→ **Work order**
Scan the material that follows for lines with "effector". Answer with how many there are, nothing else.
BEGIN
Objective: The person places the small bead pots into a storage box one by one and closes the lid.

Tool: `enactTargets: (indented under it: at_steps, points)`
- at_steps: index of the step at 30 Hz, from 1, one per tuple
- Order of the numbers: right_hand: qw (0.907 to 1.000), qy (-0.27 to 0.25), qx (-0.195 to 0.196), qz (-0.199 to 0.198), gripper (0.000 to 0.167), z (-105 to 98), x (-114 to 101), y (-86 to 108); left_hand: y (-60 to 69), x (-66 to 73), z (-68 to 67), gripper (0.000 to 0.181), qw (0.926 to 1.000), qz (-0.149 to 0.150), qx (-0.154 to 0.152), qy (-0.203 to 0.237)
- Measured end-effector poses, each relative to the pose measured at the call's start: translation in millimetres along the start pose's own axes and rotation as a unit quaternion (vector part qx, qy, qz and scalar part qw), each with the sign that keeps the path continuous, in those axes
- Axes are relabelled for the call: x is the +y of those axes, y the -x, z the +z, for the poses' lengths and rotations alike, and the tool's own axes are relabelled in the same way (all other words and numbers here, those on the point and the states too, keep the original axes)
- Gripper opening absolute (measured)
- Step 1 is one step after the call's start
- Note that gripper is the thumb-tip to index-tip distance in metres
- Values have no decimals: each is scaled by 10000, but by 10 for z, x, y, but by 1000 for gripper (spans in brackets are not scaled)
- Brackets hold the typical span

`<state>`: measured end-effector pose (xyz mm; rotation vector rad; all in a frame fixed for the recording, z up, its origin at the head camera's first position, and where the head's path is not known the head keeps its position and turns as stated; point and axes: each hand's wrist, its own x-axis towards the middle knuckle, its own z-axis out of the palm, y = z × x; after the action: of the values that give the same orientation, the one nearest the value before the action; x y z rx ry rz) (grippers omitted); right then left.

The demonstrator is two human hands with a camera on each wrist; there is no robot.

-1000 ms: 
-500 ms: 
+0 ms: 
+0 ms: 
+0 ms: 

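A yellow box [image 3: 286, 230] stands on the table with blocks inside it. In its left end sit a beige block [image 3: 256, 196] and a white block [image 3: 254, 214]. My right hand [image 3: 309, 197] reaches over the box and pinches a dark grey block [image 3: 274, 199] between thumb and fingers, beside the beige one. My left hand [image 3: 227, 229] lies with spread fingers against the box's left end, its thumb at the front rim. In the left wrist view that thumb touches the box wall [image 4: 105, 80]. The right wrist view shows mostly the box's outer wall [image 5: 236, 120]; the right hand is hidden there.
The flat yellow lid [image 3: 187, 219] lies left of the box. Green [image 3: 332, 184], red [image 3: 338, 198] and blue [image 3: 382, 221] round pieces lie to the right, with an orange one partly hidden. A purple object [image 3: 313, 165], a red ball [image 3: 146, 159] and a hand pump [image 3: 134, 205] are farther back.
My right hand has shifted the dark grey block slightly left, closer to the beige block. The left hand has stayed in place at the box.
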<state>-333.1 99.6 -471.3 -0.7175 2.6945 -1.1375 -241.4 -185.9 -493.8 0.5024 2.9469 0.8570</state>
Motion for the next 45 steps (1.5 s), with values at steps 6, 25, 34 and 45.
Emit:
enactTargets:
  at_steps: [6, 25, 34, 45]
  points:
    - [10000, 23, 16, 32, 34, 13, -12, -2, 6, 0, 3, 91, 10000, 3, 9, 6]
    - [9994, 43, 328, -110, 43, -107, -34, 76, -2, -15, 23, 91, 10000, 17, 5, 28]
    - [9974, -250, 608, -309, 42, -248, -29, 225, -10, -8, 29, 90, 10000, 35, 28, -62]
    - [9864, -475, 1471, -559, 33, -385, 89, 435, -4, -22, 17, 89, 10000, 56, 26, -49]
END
→ **Answer for the task**
2